What the task requires: What you output should match the data below exactly.

Information provided START

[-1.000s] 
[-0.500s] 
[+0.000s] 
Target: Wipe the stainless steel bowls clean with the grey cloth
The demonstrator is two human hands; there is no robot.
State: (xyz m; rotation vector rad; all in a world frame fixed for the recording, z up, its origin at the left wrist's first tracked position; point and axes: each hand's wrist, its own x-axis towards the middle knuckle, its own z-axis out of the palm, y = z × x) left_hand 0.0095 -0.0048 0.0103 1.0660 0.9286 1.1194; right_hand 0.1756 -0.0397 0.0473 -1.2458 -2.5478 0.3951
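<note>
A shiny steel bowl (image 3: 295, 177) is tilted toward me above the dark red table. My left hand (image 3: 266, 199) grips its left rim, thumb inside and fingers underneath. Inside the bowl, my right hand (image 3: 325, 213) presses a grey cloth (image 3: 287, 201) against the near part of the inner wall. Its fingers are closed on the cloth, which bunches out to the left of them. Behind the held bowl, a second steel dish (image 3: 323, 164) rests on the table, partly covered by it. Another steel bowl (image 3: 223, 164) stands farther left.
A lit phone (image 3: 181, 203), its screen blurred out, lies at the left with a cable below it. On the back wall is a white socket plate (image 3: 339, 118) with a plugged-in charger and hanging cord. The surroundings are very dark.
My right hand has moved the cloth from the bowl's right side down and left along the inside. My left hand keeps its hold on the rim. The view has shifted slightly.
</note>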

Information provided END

Exercise answer:
[-1.000s] 
[-0.500s] 
[+0.000s] 
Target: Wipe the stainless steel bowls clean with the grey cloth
The demonstrator is two human hands; there is no robot.
State: (xyz m; rotation vector rad; all in a world frame fixed for the recording, z up, its origin at the left wrist's first tracked position; point and axes: each hand's wrist, its own x-axis towards the middle knuckle, its own z-axis out of the palm, y = z × x) left_hand 0.0095 -0.0048 0.0103 1.0660 0.9286 1.1194; right_hand 0.1756 -0.0397 0.0473 -1.2458 -2.5478 0.3951
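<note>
A shiny steel bowl (image 3: 295, 177) is tilted toward me above the dark red table. My left hand (image 3: 266, 199) grips its left rim, thumb inside and fingers underneath. Inside the bowl, my right hand (image 3: 325, 213) presses a grey cloth (image 3: 287, 201) against the near part of the inner wall. Its fingers are closed on the cloth, which bunches out to the left of them. Behind the held bowl, a second steel dish (image 3: 323, 164) rests on the table, partly covered by it. Another steel bowl (image 3: 223, 164) stands farther left.
A lit phone (image 3: 181, 203), its screen blurred out, lies at the left with a cable below it. On the back wall is a white socket plate (image 3: 339, 118) with a plugged-in charger and hanging cord. The surroundings are very dark.
My right hand has moved the cloth from the bowl's right side down and left along the inside. My left hand keeps its hold on the rim. The view has shifted slightly.
</note>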

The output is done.